L'Explication Prémisse
Cet article énonce deux exceptions à l’interdiction générale (prévue à l’article L.3254-1) de rémunérer en nature : elles autorisent que le salarié logé et nourri reçoive aussi un salaire en argent si le contrat le prévoit expressément, et que l’employeur fournisse au salarié des biens nécessaires à l’exécution du travail à leur prix de revient. En clair : le logement/nourriture ne peuvent pas se substituer intégralement à la paie sauf si le contrat prévoit en plus un salaire en argent, et la cession de fournitures est autorisée uniquement à prix coûtant et pour l’exécution du contrat.
1) Hôtellerie : un établissement loge et nourrit un commis. Son contrat indique clairement qu’en plus du logement et des repas fournis, il perçoit un salaire de 1 600 € par mois en espèces ou virement. Cette situation entre dans l’exception du 1°. 2) Menuiserie : un artisan fournit au salarié les planches et vis nécessaires à la réalisation de meubles et les facture au prix d’achat exact (pas de majoration) pour l’exécution du contrat. Cela relève de l’exception du 2°.
- Ce texte définit deux exceptions à l’interdiction générale de rémunération en nature.
- 1° : L’exception vaut si le contrat stipule explicitement que le salarié logé et nourri reçoit en outre un salaire déterminé en argent (la clause doit être claire et précise).
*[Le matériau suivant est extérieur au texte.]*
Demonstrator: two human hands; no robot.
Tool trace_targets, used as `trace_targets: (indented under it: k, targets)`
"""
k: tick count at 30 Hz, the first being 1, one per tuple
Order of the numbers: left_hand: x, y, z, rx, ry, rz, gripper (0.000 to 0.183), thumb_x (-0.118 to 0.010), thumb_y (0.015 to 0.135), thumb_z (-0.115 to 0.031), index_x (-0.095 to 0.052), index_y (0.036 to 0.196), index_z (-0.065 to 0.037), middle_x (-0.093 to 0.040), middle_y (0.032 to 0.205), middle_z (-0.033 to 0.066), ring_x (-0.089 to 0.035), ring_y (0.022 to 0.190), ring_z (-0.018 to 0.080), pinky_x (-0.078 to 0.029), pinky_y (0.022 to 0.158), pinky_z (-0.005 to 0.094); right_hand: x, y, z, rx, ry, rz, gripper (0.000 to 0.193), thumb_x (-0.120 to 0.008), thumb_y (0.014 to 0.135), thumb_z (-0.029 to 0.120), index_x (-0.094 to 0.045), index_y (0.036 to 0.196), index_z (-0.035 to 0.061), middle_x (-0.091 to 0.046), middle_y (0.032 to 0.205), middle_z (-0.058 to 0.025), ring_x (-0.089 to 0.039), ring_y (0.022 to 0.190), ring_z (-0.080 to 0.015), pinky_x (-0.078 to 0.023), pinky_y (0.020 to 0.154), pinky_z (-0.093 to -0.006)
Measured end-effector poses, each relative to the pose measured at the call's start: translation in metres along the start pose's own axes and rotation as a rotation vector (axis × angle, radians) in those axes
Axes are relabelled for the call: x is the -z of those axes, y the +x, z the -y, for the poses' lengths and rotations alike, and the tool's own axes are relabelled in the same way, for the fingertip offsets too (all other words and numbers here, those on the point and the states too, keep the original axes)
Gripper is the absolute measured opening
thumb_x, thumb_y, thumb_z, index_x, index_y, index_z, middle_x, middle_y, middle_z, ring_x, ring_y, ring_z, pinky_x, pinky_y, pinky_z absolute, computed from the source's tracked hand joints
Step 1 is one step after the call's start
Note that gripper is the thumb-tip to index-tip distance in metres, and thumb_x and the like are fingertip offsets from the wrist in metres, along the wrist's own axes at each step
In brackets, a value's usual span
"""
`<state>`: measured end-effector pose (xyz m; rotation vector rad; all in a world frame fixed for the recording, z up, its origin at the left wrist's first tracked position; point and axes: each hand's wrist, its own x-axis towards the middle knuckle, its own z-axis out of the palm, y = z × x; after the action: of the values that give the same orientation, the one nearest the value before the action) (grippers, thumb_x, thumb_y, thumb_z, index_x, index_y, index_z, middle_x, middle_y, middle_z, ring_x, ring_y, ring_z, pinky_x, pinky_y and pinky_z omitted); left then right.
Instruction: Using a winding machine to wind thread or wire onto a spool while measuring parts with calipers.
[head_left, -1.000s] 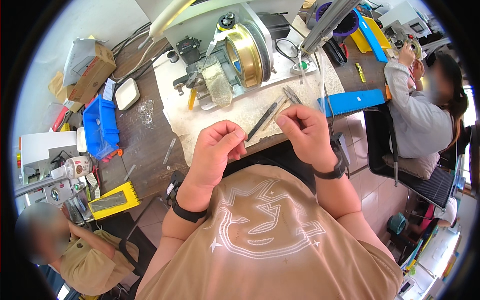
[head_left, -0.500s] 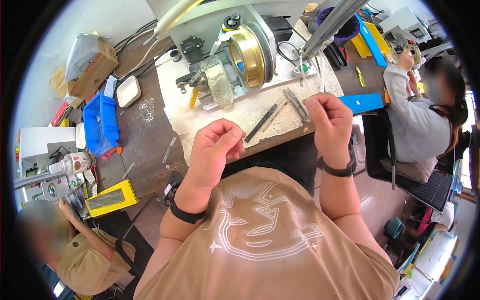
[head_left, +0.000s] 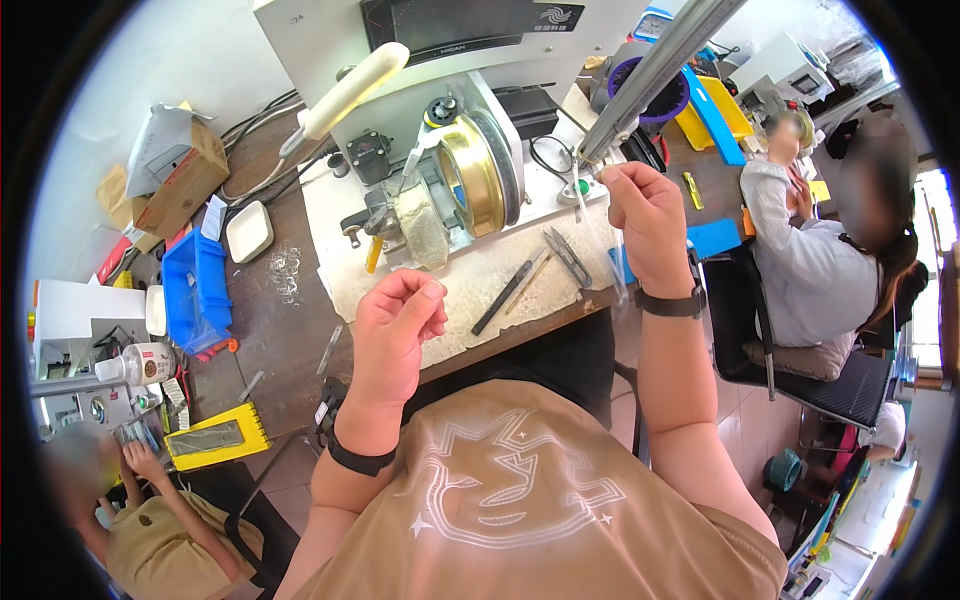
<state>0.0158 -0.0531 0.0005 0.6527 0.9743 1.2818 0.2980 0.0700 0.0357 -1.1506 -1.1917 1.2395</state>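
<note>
My left hand [head_left: 395,330] is over the near edge of the bench mat, with thumb and forefinger pinched together. My right hand [head_left: 648,225] is higher and farther right, in front of a grey metal post, also in a pinch. Whatever sits between the fingers of either hand is too small to make out. Between my hands, on the stained pale mat [head_left: 455,295], lie a black pen-like tool [head_left: 501,297], a thin brownish stick [head_left: 528,282] and metal tweezers [head_left: 568,258]. Beyond them stands a white machine with a brass-coloured wheel [head_left: 472,178] and a cloudy transparent guard [head_left: 421,228].
A white-handled arm [head_left: 355,90] and the grey metal post [head_left: 665,75] rise over the bench. A blue bin [head_left: 196,290], white dish [head_left: 250,233] and yellow tray [head_left: 218,437] are left. People sit at both sides, one beside a black chair [head_left: 820,380].
My head view has tilted up, showing more of the machine's screen. My right hand has risen away from the tweezers, and my hands are farther apart. Both stay pinched.
</note>
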Motion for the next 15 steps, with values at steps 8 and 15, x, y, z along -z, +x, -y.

- 2° : L’employeur peut céder des fournitures au salarié à prix coûtant uniquement lorsqu’elles sont nécessaires à l’exécution du contrat de travail (pas de marge commerciale).
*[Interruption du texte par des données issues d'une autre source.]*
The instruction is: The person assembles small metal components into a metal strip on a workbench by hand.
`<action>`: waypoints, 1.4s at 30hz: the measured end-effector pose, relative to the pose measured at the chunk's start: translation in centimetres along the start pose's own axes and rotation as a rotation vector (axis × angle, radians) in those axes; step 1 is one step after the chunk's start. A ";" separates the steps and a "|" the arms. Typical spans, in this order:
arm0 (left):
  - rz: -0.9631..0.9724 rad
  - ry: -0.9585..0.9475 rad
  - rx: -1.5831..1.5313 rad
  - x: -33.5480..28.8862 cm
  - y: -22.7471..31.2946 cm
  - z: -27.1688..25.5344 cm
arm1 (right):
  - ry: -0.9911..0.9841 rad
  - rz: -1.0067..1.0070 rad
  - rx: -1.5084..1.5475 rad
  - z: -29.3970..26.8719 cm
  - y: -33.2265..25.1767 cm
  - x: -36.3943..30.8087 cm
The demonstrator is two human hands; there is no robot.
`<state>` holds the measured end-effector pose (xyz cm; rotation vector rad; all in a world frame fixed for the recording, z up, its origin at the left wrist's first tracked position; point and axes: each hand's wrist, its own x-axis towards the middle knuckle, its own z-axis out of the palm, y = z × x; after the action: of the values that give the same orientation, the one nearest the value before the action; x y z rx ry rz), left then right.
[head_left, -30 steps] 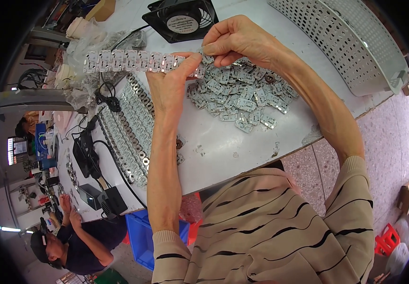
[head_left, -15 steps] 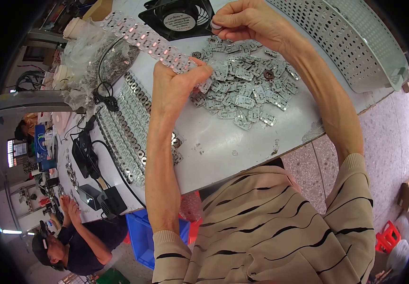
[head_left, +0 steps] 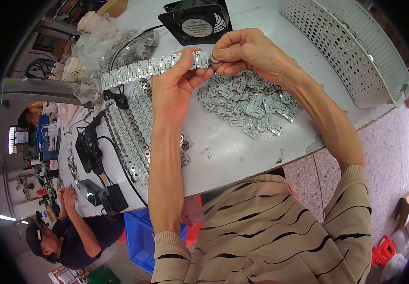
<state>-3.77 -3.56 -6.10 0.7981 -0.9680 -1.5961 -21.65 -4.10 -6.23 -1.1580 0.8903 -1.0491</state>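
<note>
My left hand (head_left: 173, 87) is closed on a strip of small silvery metal plates (head_left: 140, 70) joined side by side, with the thumb lying along its top. The strip stretches leftward from the hand, and its right end meets my right hand (head_left: 247, 54). Between the right thumb and fingers is a small round disc (head_left: 214, 58), pale on its face; I cannot tell whether it touches the strip. Just below both hands lies a heap of loose metal plates (head_left: 254, 110) on the white table (head_left: 223, 161).
A black fan (head_left: 197, 26) stands beyond my hands. To the right is a grey perforated basket (head_left: 342, 52). Left of my forearm lie rows of joined plates (head_left: 131, 128), black cables and a power adapter (head_left: 113, 199). A co-worker (head_left: 81, 236) works at the lower left.
The strip has swung from a steep slant to nearly level and now shows its other face or angle. My right hand, earlier apart near the fan, is now at the strip's right end.
</note>
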 end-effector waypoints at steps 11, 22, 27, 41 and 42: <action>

- Ces exceptions ne permettent pas de contourner les règles impératives : le salaire en argent doit respecter le SMIC, les minima conventionnels et les cotisations sociales.
- La preuve du caractère « à prix coûtant » et de la clause contractuelle peut être exigée (contrat, factures, justificatifs d’achat).
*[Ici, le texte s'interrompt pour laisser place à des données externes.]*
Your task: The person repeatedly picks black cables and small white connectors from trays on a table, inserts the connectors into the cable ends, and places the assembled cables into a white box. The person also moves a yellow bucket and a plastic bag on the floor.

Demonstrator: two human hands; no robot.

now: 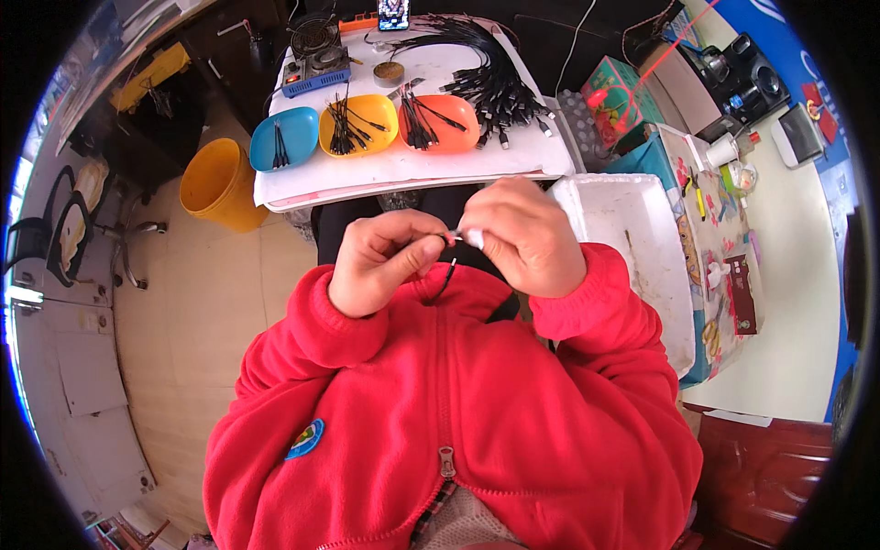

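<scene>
Over my lap, my left hand [390, 258] is closed, thumb and forefinger pinching a short black cable [446, 277]. One end of it, with a pale tip, dangles below those fingers. My right hand [524, 236] meets it from the other side, fingers pinched around a small whitish piece [473, 238] at the cable's other end; the fingers mostly hide it. Just ahead on the white table stand a blue bowl [266, 128], a yellow bowl [377, 105] and an orange bowl [449, 112], each holding short black cables.
A bundle of black cables [490, 87] covers the table's far right. Behind the bowls are a small blue device [316, 81], a round tin [389, 71] and a phone [393, 13]. A yellow bin [220, 188] stands left, a white foam box [632, 229] right.
</scene>
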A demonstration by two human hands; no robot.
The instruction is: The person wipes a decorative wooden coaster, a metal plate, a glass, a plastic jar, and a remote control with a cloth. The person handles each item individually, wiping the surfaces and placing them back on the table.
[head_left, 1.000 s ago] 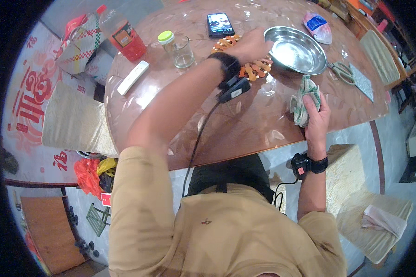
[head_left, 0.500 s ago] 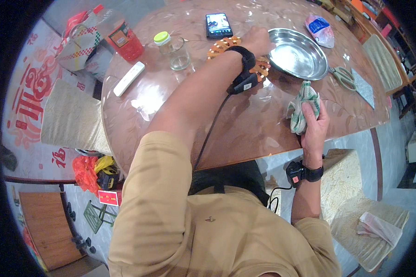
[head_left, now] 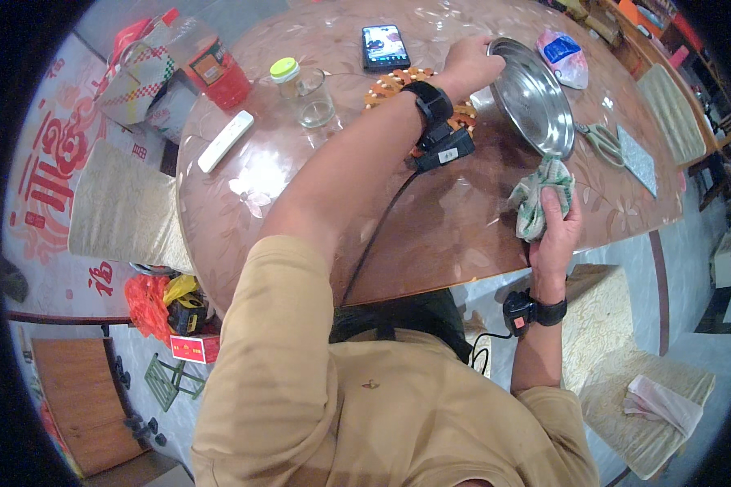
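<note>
My left hand (head_left: 469,62) grips the far rim of a round steel plate (head_left: 536,101) and holds it tilted above the brown glass-topped table (head_left: 430,219). A crumpled green-and-white cloth (head_left: 538,199) is bunched in my right hand (head_left: 556,235), just below the plate's lower edge. Under my left wrist lies an orange woven trivet (head_left: 394,83). Both wrists wear black bands with cables.
On the table: a black phone (head_left: 384,46), a glass jar with a green lid (head_left: 300,89), a white remote (head_left: 226,140), a red box (head_left: 218,73), scissors (head_left: 599,140), a blue-and-white bag (head_left: 562,55). Cushioned chairs stand at left (head_left: 122,211) and right.
My left hand has lifted the plate's far rim, tipping it up off the table. My right hand with the cloth has stayed near the plate's lower edge.
</note>
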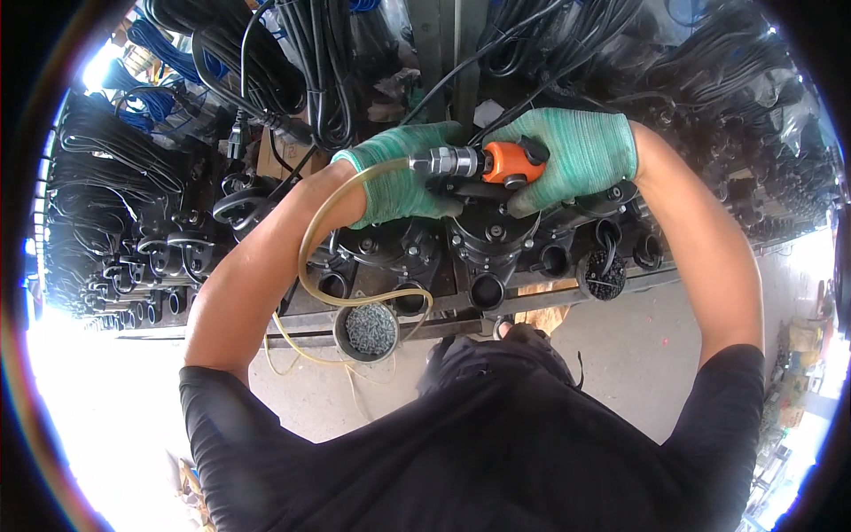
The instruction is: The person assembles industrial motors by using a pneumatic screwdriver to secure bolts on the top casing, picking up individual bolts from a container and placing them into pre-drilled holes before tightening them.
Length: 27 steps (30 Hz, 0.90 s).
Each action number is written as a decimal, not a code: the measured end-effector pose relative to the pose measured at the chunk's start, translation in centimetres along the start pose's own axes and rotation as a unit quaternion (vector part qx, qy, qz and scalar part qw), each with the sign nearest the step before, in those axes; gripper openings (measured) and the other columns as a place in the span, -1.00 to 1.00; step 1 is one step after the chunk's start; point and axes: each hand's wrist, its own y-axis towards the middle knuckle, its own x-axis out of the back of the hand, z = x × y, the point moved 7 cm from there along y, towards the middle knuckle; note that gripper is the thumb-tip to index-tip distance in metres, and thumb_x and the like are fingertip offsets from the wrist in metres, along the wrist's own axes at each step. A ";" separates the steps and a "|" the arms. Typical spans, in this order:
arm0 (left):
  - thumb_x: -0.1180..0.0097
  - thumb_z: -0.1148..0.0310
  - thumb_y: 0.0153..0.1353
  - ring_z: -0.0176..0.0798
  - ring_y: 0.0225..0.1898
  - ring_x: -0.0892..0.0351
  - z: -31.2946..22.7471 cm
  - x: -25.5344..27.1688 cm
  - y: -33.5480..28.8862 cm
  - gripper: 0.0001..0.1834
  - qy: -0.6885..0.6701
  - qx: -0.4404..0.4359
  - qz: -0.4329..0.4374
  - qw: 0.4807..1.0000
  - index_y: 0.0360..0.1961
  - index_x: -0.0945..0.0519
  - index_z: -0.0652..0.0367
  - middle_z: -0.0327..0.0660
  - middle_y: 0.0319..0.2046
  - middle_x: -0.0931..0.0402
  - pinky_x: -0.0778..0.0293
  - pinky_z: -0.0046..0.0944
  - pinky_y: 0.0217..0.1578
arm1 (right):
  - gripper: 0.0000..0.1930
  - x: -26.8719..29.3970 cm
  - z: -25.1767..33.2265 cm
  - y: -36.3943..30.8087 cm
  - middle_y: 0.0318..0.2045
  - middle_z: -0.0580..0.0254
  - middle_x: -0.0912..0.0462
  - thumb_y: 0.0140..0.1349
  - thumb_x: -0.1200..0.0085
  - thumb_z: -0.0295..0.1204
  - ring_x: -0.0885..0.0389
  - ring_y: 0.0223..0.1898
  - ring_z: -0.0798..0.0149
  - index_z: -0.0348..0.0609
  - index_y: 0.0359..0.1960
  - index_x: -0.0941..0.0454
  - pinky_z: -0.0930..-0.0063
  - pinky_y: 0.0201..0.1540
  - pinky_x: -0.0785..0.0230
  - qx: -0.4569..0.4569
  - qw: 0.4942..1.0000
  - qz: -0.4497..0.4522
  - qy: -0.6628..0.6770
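Observation:
An orange air screwdriver (514, 165) lies in my right hand (576, 160), which wears a green knitted glove and has its fingers and thumb closed around the tool. The metal hose coupling on it points left, over my left hand (399, 177). That hand, also gloved, curves its fingers and thumb around the upper part of a black pump (494, 232); the coupling hides part of this grip. A clear yellowish air hose (306, 248) loops from the coupling past my left forearm. Where the screwdriver's bit points is hidden.
More black pumps (390, 244) stand in close rows on both sides, with coiled black cables (319, 71) behind. At the bench's front edge hang a tub of silvery screws (368, 330) and a smaller container of black pieces (603, 277). A metal post (443, 53) rises at the back.

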 end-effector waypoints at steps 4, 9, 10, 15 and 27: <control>-0.56 0.33 0.02 -0.17 0.15 -0.64 0.6 -0.3 0.4 0.06 -0.035 -0.023 -0.008 0.999 0.50 -0.21 0.25 -0.03 0.19 -0.59 -0.59 -0.24 0.21 | -0.60 0.2 -0.1 -0.2 -0.46 0.35 -0.60 0.05 -0.46 -0.38 -0.55 -0.51 0.45 -0.19 -0.08 -0.61 0.49 -0.46 -0.47 0.018 1.000 -0.003 0.013; -0.51 0.31 0.07 -0.17 0.13 -0.66 0.4 -0.6 0.2 0.00 -0.074 -0.018 -0.006 0.997 0.49 -0.23 0.26 -0.03 0.18 -0.60 -0.60 -0.25 0.19 | -0.55 0.1 -0.2 -0.2 -0.42 0.35 -0.64 0.04 -0.49 -0.37 -0.58 -0.47 0.43 -0.20 -0.04 -0.62 0.49 -0.39 -0.50 -0.020 0.998 0.013 0.062; -0.51 0.35 0.08 -0.19 0.05 -0.68 -0.4 -0.5 0.1 -0.13 -0.030 -0.023 -0.024 0.999 0.39 -0.33 0.24 -0.06 0.08 -0.65 -0.62 -0.24 0.11 | -0.52 0.2 -0.3 0.0 -0.40 0.33 -0.67 0.03 -0.52 -0.35 -0.60 -0.43 0.41 -0.21 -0.02 -0.62 0.48 -0.32 -0.52 -0.006 0.998 0.007 0.054; -0.51 0.41 0.07 -0.24 -0.25 -0.66 -1.9 -0.2 0.1 -0.51 0.119 -0.046 -0.040 0.991 0.05 -0.65 0.14 -0.12 -0.20 -0.75 -0.61 -0.17 -0.12 | -0.57 0.8 0.5 -0.5 -0.42 0.33 -0.64 0.05 -0.47 -0.36 -0.58 -0.47 0.44 -0.16 -0.05 -0.62 0.45 -0.40 -0.48 -0.030 0.999 -0.016 0.041; -0.51 0.41 0.00 -0.15 -0.30 -0.71 -2.0 -0.7 1.7 -0.58 0.183 -0.051 0.006 0.982 -0.08 -0.69 0.21 -0.11 -0.29 -0.71 -0.65 -0.19 -0.20 | -0.58 0.0 -0.3 -4.8 -0.36 0.02 -0.70 0.06 -0.39 -0.33 -0.68 -0.34 0.07 -0.17 -0.03 -0.66 0.26 -0.16 -0.52 -0.009 0.983 -0.167 -0.076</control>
- Si l’emploi de ces exceptions aboutit à une rémunération effective inférieure aux minima légaux, l’employeur s’expose à des redressements et sanctions (inspection du travail, URSSAF, prud’hommes).
- Attention aux abus : l’administration et les juges regardent l’intention réelle et les modalités (fréquence, montant, nature des fournitures) pour vérifier que l’exception n’est pas détournée.